What the task requires >> In the entries below, which lines run from the one containing "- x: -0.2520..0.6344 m" to the one containing "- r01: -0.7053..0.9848"? Copy exactly those lines, ends included, and no others.

Data extracts >>

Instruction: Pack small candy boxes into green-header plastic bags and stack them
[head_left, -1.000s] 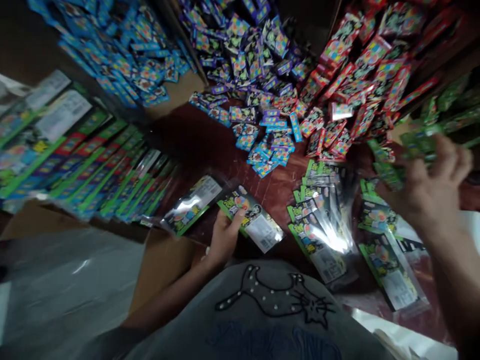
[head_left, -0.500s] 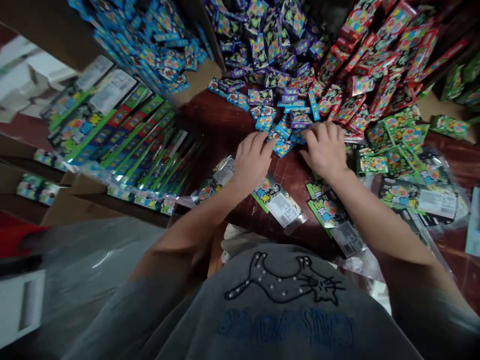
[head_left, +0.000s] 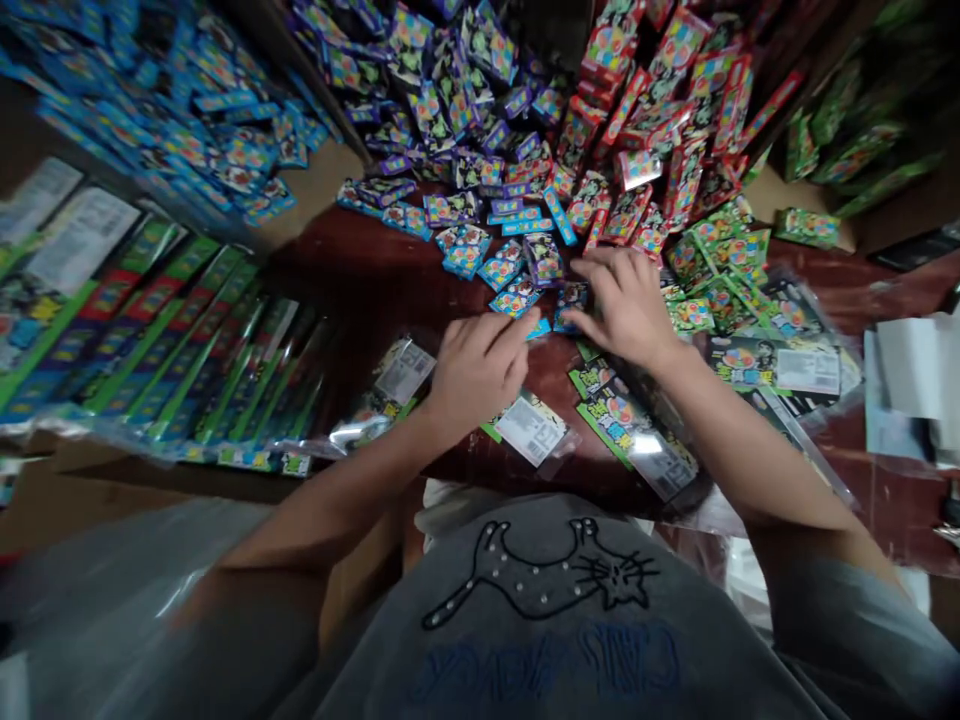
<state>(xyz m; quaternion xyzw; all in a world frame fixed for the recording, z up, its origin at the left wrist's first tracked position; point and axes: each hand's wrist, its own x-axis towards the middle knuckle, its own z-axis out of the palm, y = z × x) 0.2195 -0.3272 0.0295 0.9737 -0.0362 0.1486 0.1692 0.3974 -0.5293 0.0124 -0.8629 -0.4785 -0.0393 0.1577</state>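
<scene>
My left hand (head_left: 482, 367) is low over the table, fingers bent around a small blue candy packet (head_left: 538, 328) whose end shows past the fingertips. Thumb and fingers of my right hand (head_left: 626, 308) close about another blue packet (head_left: 571, 297). Just beyond both hands lies a loose cluster of blue packets (head_left: 516, 297) with a purple packet (head_left: 543, 260) among them. Beneath my left wrist is a flat clear pouch with a printed card (head_left: 531, 430), partly covered. A similar printed pouch (head_left: 637, 435) lies below my right hand.
Heaps of blue (head_left: 217, 120), purple (head_left: 427, 100) and red packets (head_left: 675, 110) fill the back. Green packets (head_left: 720, 260) lie at right beside more pouches (head_left: 780, 365). A row of filled pouches (head_left: 150, 320) stands on the left. Cardboard dividers (head_left: 322, 185) separate the heaps.
The view has shifted right, so things appear farther left. My left hand has drawn back towards me, its fingers more curled, with a blue packet. My right hand stays by the cluster.
</scene>
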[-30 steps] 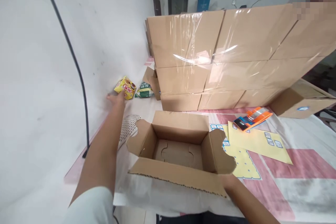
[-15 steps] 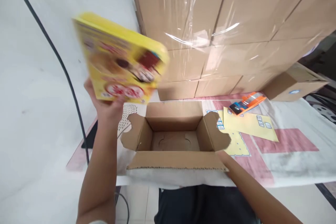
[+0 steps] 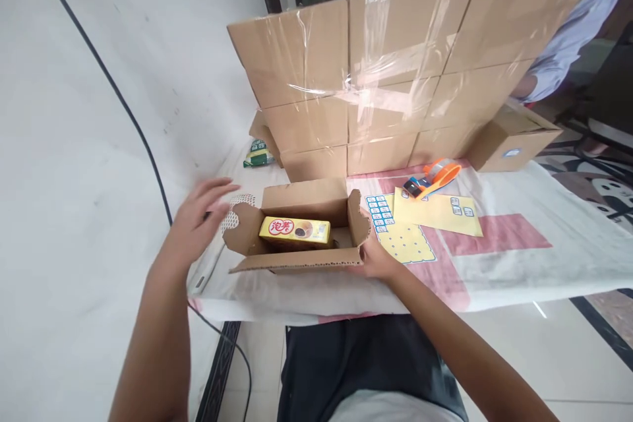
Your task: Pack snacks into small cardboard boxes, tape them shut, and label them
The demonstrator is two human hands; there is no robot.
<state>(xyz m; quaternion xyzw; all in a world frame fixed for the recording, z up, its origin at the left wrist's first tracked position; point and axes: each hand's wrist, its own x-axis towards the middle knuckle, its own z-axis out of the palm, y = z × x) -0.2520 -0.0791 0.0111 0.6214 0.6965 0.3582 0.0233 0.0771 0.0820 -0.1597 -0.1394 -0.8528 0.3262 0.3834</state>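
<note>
An open cardboard box (image 3: 304,194) sits near the table's front edge with its flaps spread. Inside it, toward the left, lies a yellow snack package (image 3: 295,230) with red lettering. My left hand (image 3: 198,217) is raised left of the box, fingers apart, holding nothing. At the box's right end, my right hand (image 3: 373,256) grips the cardboard wall; some of its fingers are hidden behind the flap.
Wrapped cardboard boxes (image 3: 390,79) stand stacked behind. To the right are an orange tape dispenser (image 3: 438,178), yellow sticker sheets (image 3: 440,214) and another carton (image 3: 514,138). A green packet (image 3: 258,154) lies behind left. A person's sleeve (image 3: 568,39) shows at right.
The yellow package has gone from my left hand, up in the air, down into the box. My left hand has opened and lowered. The view has shifted.
</note>
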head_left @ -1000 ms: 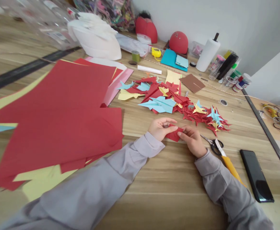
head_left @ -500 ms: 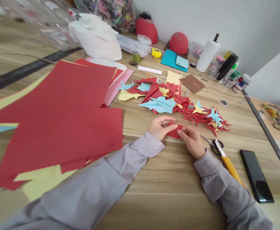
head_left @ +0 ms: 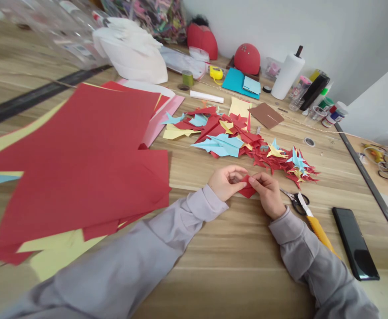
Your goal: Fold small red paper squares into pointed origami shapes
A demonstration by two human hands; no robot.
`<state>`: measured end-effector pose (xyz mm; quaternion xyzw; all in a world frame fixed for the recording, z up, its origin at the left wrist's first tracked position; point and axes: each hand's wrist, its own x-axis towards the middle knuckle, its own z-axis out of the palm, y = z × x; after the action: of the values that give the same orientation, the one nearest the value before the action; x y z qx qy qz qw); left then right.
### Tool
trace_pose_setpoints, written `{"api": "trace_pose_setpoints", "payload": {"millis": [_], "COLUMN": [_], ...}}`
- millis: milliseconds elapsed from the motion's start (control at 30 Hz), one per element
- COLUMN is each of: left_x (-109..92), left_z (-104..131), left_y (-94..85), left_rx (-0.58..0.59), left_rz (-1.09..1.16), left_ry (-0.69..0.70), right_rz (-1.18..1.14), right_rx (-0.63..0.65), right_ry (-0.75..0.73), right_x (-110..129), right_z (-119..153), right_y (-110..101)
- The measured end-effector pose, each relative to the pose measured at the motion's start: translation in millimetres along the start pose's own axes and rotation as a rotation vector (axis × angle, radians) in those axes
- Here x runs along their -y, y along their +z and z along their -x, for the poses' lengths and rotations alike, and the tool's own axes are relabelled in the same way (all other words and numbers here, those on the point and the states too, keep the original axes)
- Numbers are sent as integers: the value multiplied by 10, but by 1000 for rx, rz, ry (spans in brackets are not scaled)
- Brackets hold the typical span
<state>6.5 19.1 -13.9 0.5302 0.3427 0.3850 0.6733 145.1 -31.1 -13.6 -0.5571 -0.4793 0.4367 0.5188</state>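
Observation:
Between my two hands is a small piece of folded red paper, partly covered by the fingers. My left hand pinches its left side, thumb on the front. My right hand grips the upper right edge between thumb and curled forefinger. Just beyond the hands lies a long heap of folded paper shapes, mostly red, with some light blue and yellow. To the right of my right hand rest black-handled scissors and a yellow utility knife.
Large red paper sheets cover the left of the table, over yellow ones. A black phone lies at right. Toward the wall stand a white paper roll, a red dome, a yellow tape measure and several bottles.
Both hands have shifted slightly to the right with the red paper. The paper has turned, and now a pointed corner faces down toward me.

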Motion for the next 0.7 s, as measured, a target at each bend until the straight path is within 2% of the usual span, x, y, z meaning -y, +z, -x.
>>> {"api": "trace_pose_setpoints", "payload": {"millis": [367,700], "left_x": [-48,-52], "left_z": [-29,-40], "left_y": [-5,-1], "left_rx": [19,-39], "left_rz": [32,53], "left_ry": [-22,-37], "right_rz": [-60,-210], "right_rx": [-34,-126], "right_ry": [-55,-27], "right_x": [45,-46], "right_z": [15,-16], "right_y": [32,4]}}
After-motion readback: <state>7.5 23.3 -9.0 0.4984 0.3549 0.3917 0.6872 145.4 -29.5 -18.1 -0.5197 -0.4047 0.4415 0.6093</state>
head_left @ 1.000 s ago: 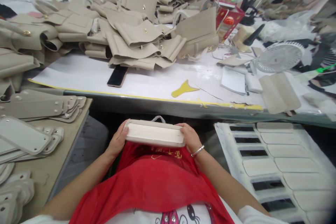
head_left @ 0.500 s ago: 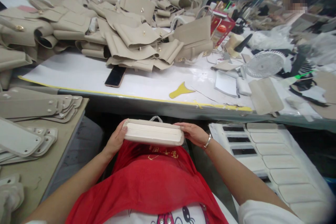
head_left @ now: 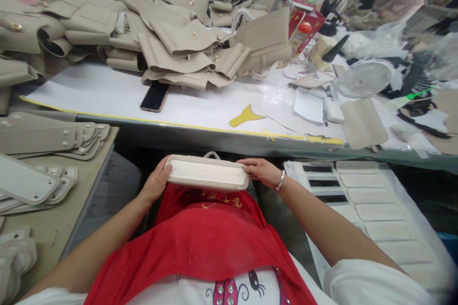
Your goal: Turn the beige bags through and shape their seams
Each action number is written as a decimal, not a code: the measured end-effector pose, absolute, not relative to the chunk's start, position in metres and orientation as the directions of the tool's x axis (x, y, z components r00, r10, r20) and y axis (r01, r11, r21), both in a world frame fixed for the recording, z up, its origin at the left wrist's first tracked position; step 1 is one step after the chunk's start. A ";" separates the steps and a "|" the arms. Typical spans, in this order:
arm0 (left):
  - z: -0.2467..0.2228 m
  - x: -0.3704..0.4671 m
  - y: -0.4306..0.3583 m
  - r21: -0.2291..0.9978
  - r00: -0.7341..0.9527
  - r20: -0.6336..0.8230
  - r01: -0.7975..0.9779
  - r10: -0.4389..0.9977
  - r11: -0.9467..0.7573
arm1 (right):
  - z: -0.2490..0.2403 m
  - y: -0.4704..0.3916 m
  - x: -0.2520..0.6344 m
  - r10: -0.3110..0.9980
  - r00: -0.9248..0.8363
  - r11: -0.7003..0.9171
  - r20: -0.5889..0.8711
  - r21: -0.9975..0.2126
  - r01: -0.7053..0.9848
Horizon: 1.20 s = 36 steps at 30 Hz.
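A beige bag body [head_left: 207, 172] with a pale, flat long side facing me is held level above my red apron [head_left: 211, 233]. My left hand [head_left: 157, 182] grips its left end, thumb on the near face. At the right end, my right hand [head_left: 263, 172] has its fingers closed on the upper corner; a bracelet circles that wrist. Behind the bag body a whitish loop [head_left: 212, 155] sticks up. The bag's far side and some of the fingertips are hidden.
Beyond the yellow-taped table edge lie a phone [head_left: 154, 96], a yellow fishtail-shaped piece [head_left: 246, 115], heaped beige bag parts [head_left: 179, 33] and a white fan [head_left: 365, 78]. Beige strips [head_left: 39, 140] lie on the left board. Padded cream panels [head_left: 381, 213] rest at right. A person is far right.
The view has tilted slightly, so the table and bag parts appear a little higher. Both hands keep the bag body in nearly the same hold.
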<state>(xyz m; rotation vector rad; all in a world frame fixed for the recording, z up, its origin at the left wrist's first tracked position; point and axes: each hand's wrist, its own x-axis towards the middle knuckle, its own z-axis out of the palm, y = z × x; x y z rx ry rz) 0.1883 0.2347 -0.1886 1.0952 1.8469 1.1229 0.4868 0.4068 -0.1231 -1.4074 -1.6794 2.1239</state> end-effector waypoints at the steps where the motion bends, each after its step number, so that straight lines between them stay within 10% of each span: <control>1: -0.186 0.183 0.236 0.877 -0.351 -0.097 0.412 0.931 0.247 | -0.121 0.407 0.489 0.577 -0.612 -0.270 -0.541 -0.834 0.482; 7: -0.155 0.160 0.265 0.539 0.198 -0.067 0.832 0.978 -0.132 | -0.109 0.402 0.495 0.538 -0.780 0.379 -0.321 -0.734 0.564; 21: -0.145 0.175 0.281 0.462 0.268 -0.129 0.868 0.955 -0.181 | -0.128 0.390 0.483 0.536 -0.711 0.069 -0.455 -0.815 0.575; 30: -0.138 0.200 0.289 0.341 0.305 -0.076 0.903 0.949 -0.262 | -0.128 0.384 0.454 0.545 -0.818 0.706 -0.184 -0.425 0.566; 36: -0.124 0.213 0.293 0.190 0.337 -0.143 0.932 0.931 -0.308 | -0.122 0.370 0.423 0.479 -0.860 0.838 -0.175 -0.201 0.508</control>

Solution for this task >>
  - x: -0.2520..0.6344 m
  - r10: -0.3110..0.9980
  - r00: -0.9248..0.8363
  - r11: -0.7003..0.9171
  - r20: -0.5889..0.8711
  - r21: -0.9975..0.2126
  - r01: -0.7053..0.9848

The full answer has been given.